During the winter session of the state assembly, the Maharashtra government announced a ₹ 7,000 crore package to help 9.2 million farmers, including ₹ 4,000 crore as a compensation to farmers who lost 50% or more of their crop. The government machinery acted swiftly, delivering compensation to more than 85% farmers by end of February.
That was commendable, but not a model that can be repeated often. Large parts of Maharashtra are drought-prone and in any block of five years, two to three years receive less rain. Farmers cannot be indefinitely compensated, since the government has budget constraints. Realizing this, Fadnavis announced an ambitious plan called Jalayukta Shivar (farm with plentiful of water), a ₹ 34,000-crore scheme to make 25,000 villages in the state drought-free over next five years through watershed management measures. However, one will have to wait and see how this takes shape.
On the industrial front, the state government has taken a number of initiatives to improve the ease of doing business in Maharashtra. The government has reduced the number of permissions required for opening business, from 76 to 25, initiated process to simplify the process of converting farm land to set up factories and removed some hitches in obtaining environmental clearance among other things.
However, borrowing an allegory from New York Times columnist Thomas Friedman’s book The Lexus and The Olive Tree, the perception the Fadnavis government has developed is that it is driven more by so-called ‘olive tree’ issues, or issues related to protection of traditions, culture and religion than issues regarding ‘lexus’ or propserity and development.
However, contrary to popular perception, it was the Union home ministry—not the Fadnavis government—that restarted the process of introducing beef ban in Maharashtra. The bill passed by the last Shiv Sena-BJP government (1995-99) had gathered dust on the shelves of the Union home ministry as the Congress-Nationalist Congress Party (NCP) government had not bothered to respond to queries raised by the president on the bill.

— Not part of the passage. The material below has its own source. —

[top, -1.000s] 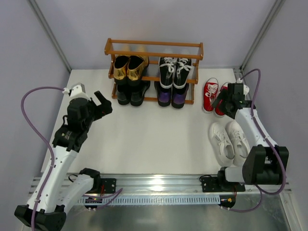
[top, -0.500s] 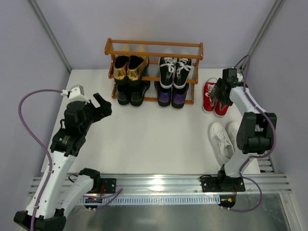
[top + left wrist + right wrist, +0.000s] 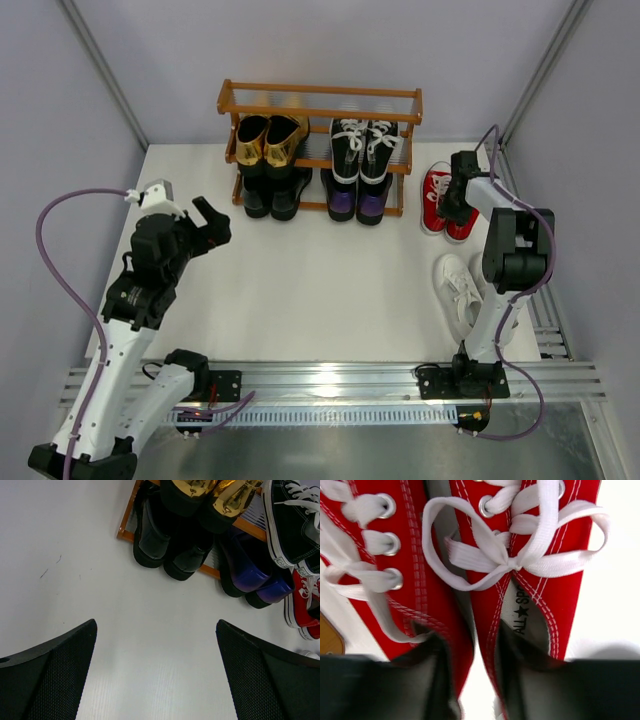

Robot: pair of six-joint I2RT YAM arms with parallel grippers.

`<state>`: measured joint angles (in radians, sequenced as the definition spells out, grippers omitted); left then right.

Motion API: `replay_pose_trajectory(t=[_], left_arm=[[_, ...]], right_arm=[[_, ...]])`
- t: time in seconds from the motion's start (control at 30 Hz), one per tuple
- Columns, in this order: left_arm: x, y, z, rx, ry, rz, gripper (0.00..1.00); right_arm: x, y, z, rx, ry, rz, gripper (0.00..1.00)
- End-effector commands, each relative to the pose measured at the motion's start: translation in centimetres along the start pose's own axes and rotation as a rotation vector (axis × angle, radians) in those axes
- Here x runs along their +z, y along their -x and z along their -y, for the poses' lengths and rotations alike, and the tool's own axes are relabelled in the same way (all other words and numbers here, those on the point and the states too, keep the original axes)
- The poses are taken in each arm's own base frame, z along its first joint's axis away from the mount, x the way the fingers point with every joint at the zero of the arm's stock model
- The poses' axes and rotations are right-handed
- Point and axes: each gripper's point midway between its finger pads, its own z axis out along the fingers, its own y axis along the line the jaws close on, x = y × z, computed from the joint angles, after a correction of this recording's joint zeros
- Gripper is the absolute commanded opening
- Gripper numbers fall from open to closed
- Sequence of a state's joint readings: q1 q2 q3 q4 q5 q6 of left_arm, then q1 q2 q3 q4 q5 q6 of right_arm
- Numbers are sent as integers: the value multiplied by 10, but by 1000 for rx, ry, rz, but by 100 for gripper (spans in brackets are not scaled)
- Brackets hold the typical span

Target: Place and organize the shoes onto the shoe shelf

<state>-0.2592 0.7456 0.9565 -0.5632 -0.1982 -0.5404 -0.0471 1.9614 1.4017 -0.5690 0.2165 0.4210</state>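
Observation:
The shoe shelf (image 3: 320,92) stands at the back. It holds gold loafers (image 3: 268,140) and black-and-white sneakers (image 3: 362,145) on the middle tier. Glossy black dress shoes (image 3: 270,197) and purple loafers (image 3: 357,206) are on the bottom tier. The red sneakers (image 3: 436,192) stand on the table right of the shelf. My right gripper (image 3: 457,203) is down over their heels. In the right wrist view (image 3: 476,650) one finger (image 3: 420,680) is inside each shoe opening, astride the two inner walls, with a gap still between the shoes (image 3: 540,595). My left gripper (image 3: 212,222) is open and empty (image 3: 155,640).
The white sneakers (image 3: 462,292) lie on the table near the right arm, partly hidden by it. The shelf's top tier holds nothing. Grey walls close in the left, back and right sides. A metal rail (image 3: 330,385) runs along the near edge.
My right arm has swung its gripper left and down onto the heels of the red sneakers. My left arm has drawn back slightly.

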Motion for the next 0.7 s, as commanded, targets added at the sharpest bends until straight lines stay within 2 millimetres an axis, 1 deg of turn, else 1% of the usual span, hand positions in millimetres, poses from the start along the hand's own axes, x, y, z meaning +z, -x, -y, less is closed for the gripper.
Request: replay_pose_trajectory(t=[0.0,0.07,0.1,0.13,0.17,0.2,0.23,0.27,0.3,0.33,0.37,0.43,0.47,0.53,0.57,0.63,0.67], left_arm=[[-3,0,-4,19,6,4,100],[-4,0,-4,18,8,3,100],[-5,1,-4,16,7,6,100],[-5,1,-3,18,3,6,100],[-6,1,-3,18,3,6,100],[-6,2,-3,16,5,7,100],[-7,1,-3,18,3,6,100],[-7,2,-3,15,3,9,100],[-8,2,-3,16,2,9,100],[-8,3,-3,16,2,9,100],[-9,4,-2,15,0,12,100],[-9,4,-2,16,2,11,100],[-10,6,-2,16,0,15,100],[-11,8,-1,15,-2,19,100],[-11,8,-1,15,0,19,100],[-14,10,-1,14,-2,25,100],[-13,8,-2,15,0,21,100]], right_arm=[[-1,-2,-1,-5,11,-12,33],[-13,6,-1,2,22,20,20],[-19,10,0,8,24,37,9],[-33,20,2,13,23,75,5],[-42,24,3,12,23,91,4],[-53,35,4,16,22,124,4],[-63,41,5,19,24,146,4],[-85,51,7,27,35,188,4],[-100,64,6,36,47,228,4],[-114,72,8,42,49,261,4],[-141,86,9,60,69,323,4],[-171,100,12,71,89,391,4],[-202,112,14,91,119,461,4],[-233,122,13,94,167,525,4],[-265,132,14,107,211,599,4],[-297,138,13,103,258,661,4],[-318,144,12,106,284,709,4]])
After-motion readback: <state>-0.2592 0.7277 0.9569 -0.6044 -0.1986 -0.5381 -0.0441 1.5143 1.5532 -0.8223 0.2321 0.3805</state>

After the Fadnavis government assumed the office, the Union home ministry asked if the state would be interested in answering the queries. Obviously, the BJP government could not have said no, but it had the option of not replying, since it is under no constitutional obligation to do so. The government went ahead and answered the president’s questions, which brought the new law into force and creating perceptions of a government dominated by religious and cultural concerns.
Similarly the issue of reserving one screen in every multiplex to screen Marathi cinemas during prime time could have been handled more deftly. In its attempt to be seen as the bigger custodian of parochial pride, the government announced it in the assembly, attracting media attention and an outcry, which ended in watering down the definition of ‘prime time’. The government, like it does in so many of its decisions, could have smply slipped in the change in a circular, without attracting any adverse publicity.
The law and order situation in the state has been an overriding matter of concern, especially following the March jail break in Nagpur and several incidents of crime against women. Fadnavis, who heads the home ministry has naturally received flak, and since he is also chief minister, it rubs off on the government as well.
Fadnavis should appoint full-time home minister at the earliest, which will not only help him to ring-fence himself from the constant scrutiny of home ministry done by the media and opposition parties but also help to put in place effective supervision over the police force.
The media is still handling Fadnavis with kid’s gloves but that may not be situation when he completes one year in office, six months from now and he may start receiving hard punches on the chin unless he starts delivering on lexus issues.